Demand for packaged foods has seen an unprecedented spike in recent weeks, as shoppers in the United States continue to stockpile essentials, but it has come at the expense of sales to food service channels, hurt by months-long lockdowns.
“Stock-up purchasing in the fourth quarter is not anticipated to reoccur, and significant declines for the away from home business are expected to persist throughout the year,” Chief Executive Officer Mark Smucker said.
Smucker estimated a $120 million COVID-19-related hit to fiscal 2021 net sales.

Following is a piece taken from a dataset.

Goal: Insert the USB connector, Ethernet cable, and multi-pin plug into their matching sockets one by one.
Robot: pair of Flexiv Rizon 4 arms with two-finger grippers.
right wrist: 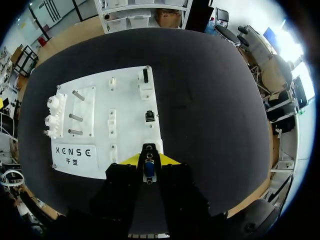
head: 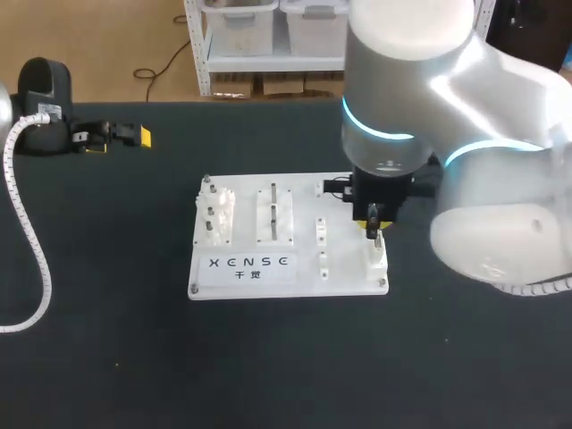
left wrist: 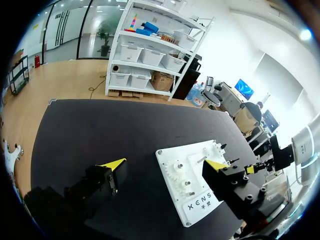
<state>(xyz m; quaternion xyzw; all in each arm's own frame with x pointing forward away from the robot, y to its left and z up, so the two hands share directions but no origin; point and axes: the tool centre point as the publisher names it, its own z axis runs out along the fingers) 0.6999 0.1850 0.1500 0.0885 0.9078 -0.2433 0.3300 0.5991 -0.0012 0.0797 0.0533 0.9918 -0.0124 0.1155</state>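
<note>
A white board (head: 344, 268) lies mid-table with sockets along its right side. My right gripper (head: 374, 225) hangs over the board's front right corner, shut on a small dark plug (right wrist: 148, 168) with a blue-grey face, held upright between the yellow tips. The plug's tip sits at a white socket block (right wrist: 150, 148) on the board (right wrist: 130, 125). Ahead of it are a small square socket (right wrist: 149, 116) and a dark slot socket (right wrist: 145, 75). My left gripper (head: 121, 136) rests at the table's far left, well away from the board (left wrist: 175, 160); its fingers (left wrist: 112, 164) stand wide open and empty.
White gears on posts (head: 217, 214) and a block with metal pegs (head: 275, 213) fill the board's left half. A white coiled cable (head: 27, 241) runs down the table's left side from my left arm. My bulky right arm (head: 483, 179) covers the table's right.
</note>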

The Orrville, Ohio-based company also forecast fiscal 2021 adjusted earnings per share to be between $7.90 and $8.30. The company earned $8.76 per share in fiscal 2020.
Excluding items, the company earned $2.57 per share in the fourth quarter ended April 30. Net sales rose 10% to $2.09 billion. Analysts were projecting a profit of $2.29 per share and sales of $2.06 billion, according to IBES data from Refinitiv.
The company’s shares fell 2% in pre-market trading.